An all too familiar knot twists in my stomach. “This is just...different.”

“I know this is uncomfortable for you. Speaking of which…” she raises an eyebrow.

“What?”

She looks meaningfully at the old denim backpack in front of her chair. I’d never seen the stupid thing before today, probably because it’s too small to hold much of anything. But it is large enough to carry one item, I’d learned.

“Oh, no.” I glance around the room again to see if anyone was paying attention. I don’t know why she had to keep talking about this. We’d discussed the topic in excruciating detail this past week. How often did I wet? Was it better or worse at night? Did I do—ahem—anything else in my diapers?

I lied through all of them. Except the last one—messing wasn’t my thing. Never had been. Sure, I’d thought about it. I think we all do at some point. But the smell—and the thought of it mushed against my skin—was just too much.

“Are you wet?” she asks.

I feel a flush of heat in my cheeks. “No.”

She looks down at her phone. “It’s been at least two hours since we left home.”

“So wha—” I stop myself dead. Right. Two hours since I’d changed into this diaper. In my off-the-cuff brilliance, I’d told her that I was frequently wetting a little. Plus some random, more severe accidents. It was a stupid explanation for a bunch of reasons, not least of which it locked me into this situation. It beat telling her the truth, of course, but now if I didn’t wet every little bit she’d wonder what was up.

“Just a little,” I whisper.

Her expression softens. She slides the bag toward me with one foot.

I pick it up and eye the bathroom door. The tapes on these premium diapers are the size of an envelope and as sticky as Loctite. Pulling them off will sound like someone shooting off a pack of cherry bombs.

She just keeps staring.

I stand up and head towards the bathroom door to escape that gaze as much as anything.

“Grant Andresen?”

I stop halfway between my chair and the bathroom, frozen in place like I’m caught in the prison yard spotlight.

The nurse smiles at me from the hallway. She’s clutching a clipboard I’m sure is packed with embarrassing details about my little problem.

Becca hops up. “That’s us.” She gives my butt a gentle pat as she walks past.

Carhartt dude definitely smirks at me this time.

I hope the bastard’s prostate is the size of an overripe cantaloupe.

I follow Becca and the nurse down the hallway, holding back as far as I can and scuffing my feet the whole way. How anybody gets off on wearing these out in public I’ll never know. Every step feels like I’m waving a neon sign that says “hey, look at me and my big fat diaper.”

We step into the exam room and the nurse wheels over a stand with a laptop on it.

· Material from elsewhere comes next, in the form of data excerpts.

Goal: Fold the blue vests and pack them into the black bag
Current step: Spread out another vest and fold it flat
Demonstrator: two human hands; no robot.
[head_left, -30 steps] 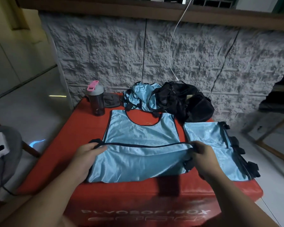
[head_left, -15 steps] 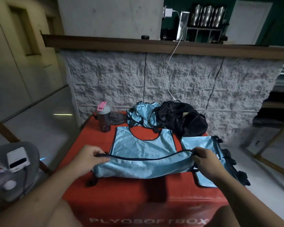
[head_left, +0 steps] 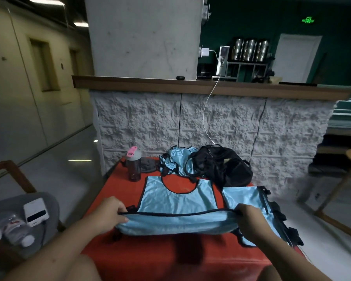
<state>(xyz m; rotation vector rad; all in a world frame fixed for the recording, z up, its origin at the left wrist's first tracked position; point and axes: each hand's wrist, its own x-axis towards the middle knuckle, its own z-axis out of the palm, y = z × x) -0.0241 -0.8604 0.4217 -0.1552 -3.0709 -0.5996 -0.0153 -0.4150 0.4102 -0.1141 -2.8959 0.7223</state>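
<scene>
A blue vest (head_left: 176, 201) with black trim lies spread on the red soft box (head_left: 164, 254), neck hole away from me. My left hand (head_left: 107, 214) pinches its near hem at the left corner, and my right hand (head_left: 249, 219) pinches the same hem at the right. The hem is lifted off the box and stretched between them. A folded blue vest (head_left: 245, 197) lies to the right, partly under my right hand. A crumpled heap of blue vests (head_left: 177, 161) sits at the back beside the black bag (head_left: 223, 165).
A dark bottle (head_left: 133, 166) with a pink lid stands at the box's back left, next to a grey cloth (head_left: 148, 166). A textured white counter wall (head_left: 190, 122) rises behind. A grey chair seat (head_left: 20, 218) at left holds a white device and a plastic bottle.
Both hands have raised the near hem and carried it toward the neck end, so the front half of the vest is doubling over. The camera has tilted upward.
</scene>
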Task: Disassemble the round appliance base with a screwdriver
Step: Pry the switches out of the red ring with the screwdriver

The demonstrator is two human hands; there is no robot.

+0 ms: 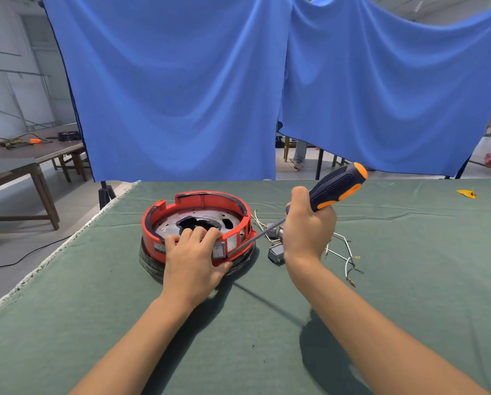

“You don’t have to stay here,” I tell Becca. I’ve told her that five times, at least, but she insists. She doesn’t say it, but she thinks I won’t listen to whatever the doctor says. And she’s right, because I’m not actually incontinent. This is a bit of theater to get her off my case. Answer some questions, discuss some options, and go home. In a few days, my little issue will magically clear up and that will be that. Diapers can go back into the closet until her next business trip.

She reaches out and squeezes my hand. “It’s okay, I want to be here.”

“OK, Mr. Andresen. I’m going to step out of the room for a few minutes,” the nurse says. “There’s a gown on the exam table. Please strip down to your underwear.”

“I think there’s been a mixup.” I laugh nervously. “I’m just here for an initial consult.”

The corners of her mouth draw down slightly and she looks at her laptop again. “It says here that you’ve been experiencing bladder incontinence. Is that right?”

“Yes.”

“Both daytime and nighttime accidents?”

“Yes,” I croak out.

She gives me the self-satisfied smile of someone who does all of their tinkles in the potty. “Well then. Dr. Siegler will want to examine you. Standard procedure.” She closes the door behind herself.

I stare at the thin, baby blue gown sitting on the table.

“Do you want to change your diaper before the doctor gets here? I can ask them to wait,” Becca says.

“Why would I want to make any more of a production of this than I have to? It’s bad enough the doctor is going to see me sitting in a diaper.”

“I just thought you might want to be dry when you get examined,” she says.

“Oh, right.” Oh, shit! I’m supposed to be in a wet diaper. Becca would notice. She noticed everything. If I was sitting there in a dry, pristine diaper she would want to know why: why it was dry, why I lied in the waiting room, and so on. Why why why.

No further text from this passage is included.